Mourning doves cooed in the palo verdes as my father stared into the depths of his coffee cup for what felt like an hour before responding.
“You know I can’t spare a cent right now, Loulou.
You’ll be on your own for everything your scholarship doesn’t cover, and Boston is far from the cheapest city these days.
And with most of the service roles filled by slaves, a job won’t be easy to find. ”
“But, Daddy?—”
“Hold on, Loulou. I’m telling you this just to inform you, not to dissuade you. If you think this is the right choice for you, then—well, I have no doubt that it is.”
“Really?” I asked, blinking in surprise. “You’re not going to try to talk me out of it?”
A smile played on his lips. “I’ve noticed that trying to talk you out of things hasn’t been very effective lately. In fact,” he added, “I’m starting to think that betting on your determination is the safest investment I could ever make.”
Well, shit. I didn’t even have that amount of confidence in myself.
It was settled. But as I packed up my inadequate wardrobe, booked a ticket using my father’s miles, and anxiously prepared to take my seat on the plane, one question kept tugging at me.

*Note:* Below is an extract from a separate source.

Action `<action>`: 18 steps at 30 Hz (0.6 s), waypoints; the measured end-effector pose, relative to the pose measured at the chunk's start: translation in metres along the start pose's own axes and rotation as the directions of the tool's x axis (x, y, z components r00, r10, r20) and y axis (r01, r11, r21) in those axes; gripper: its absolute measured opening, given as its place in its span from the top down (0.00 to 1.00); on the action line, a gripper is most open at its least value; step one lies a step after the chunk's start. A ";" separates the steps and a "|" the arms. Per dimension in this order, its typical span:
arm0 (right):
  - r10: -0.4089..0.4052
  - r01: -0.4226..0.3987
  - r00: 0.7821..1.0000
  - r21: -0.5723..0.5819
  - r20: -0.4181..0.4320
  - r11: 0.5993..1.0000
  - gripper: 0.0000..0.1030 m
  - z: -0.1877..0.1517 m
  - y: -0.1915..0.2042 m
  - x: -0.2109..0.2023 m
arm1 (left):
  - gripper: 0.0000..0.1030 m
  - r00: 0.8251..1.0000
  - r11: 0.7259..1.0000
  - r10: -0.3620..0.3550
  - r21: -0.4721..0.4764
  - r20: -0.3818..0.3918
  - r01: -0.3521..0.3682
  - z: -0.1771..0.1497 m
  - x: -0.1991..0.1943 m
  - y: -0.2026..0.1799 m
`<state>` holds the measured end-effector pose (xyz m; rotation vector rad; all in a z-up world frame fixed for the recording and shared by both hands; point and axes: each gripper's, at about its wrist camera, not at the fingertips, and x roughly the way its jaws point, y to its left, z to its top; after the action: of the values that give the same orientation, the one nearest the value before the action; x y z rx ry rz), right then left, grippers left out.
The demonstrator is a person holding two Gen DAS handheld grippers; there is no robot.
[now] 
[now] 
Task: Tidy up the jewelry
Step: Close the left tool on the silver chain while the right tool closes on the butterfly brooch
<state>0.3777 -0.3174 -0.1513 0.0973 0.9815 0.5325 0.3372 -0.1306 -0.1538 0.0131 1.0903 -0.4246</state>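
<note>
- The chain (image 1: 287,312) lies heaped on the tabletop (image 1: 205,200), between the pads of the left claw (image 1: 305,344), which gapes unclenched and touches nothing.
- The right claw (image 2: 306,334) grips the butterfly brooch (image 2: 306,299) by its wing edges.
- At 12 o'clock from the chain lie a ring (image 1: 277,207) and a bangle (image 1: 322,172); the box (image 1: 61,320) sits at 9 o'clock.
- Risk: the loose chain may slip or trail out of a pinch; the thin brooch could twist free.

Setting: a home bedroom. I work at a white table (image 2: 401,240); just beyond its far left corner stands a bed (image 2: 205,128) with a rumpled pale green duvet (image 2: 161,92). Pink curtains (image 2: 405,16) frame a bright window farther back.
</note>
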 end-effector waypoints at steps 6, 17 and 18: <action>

Will you be able to find me?
Yes, he’d told me not to wait, and I loved him for that.
For setting me free, for giving me the only gift he had left to give me.
Even if it felt more like a curse than a gift to have to grapple with the possibility that some hateful bitch, right this second, was filling the space in the hollow of that magnificent body that I had foolishly thought I would be the only one to ever fill.
And worst of all, was doing it openly. Was sharing coffee dates.
Was making dinner and streaming shows and walking with him side by side down an ordinary street like two ordinary people, the same way I had longed to do every goddamn day since we met but couldn’t, not to mention being the one holding his hand when he finally, finally got to enter a world he’d been in but never part of.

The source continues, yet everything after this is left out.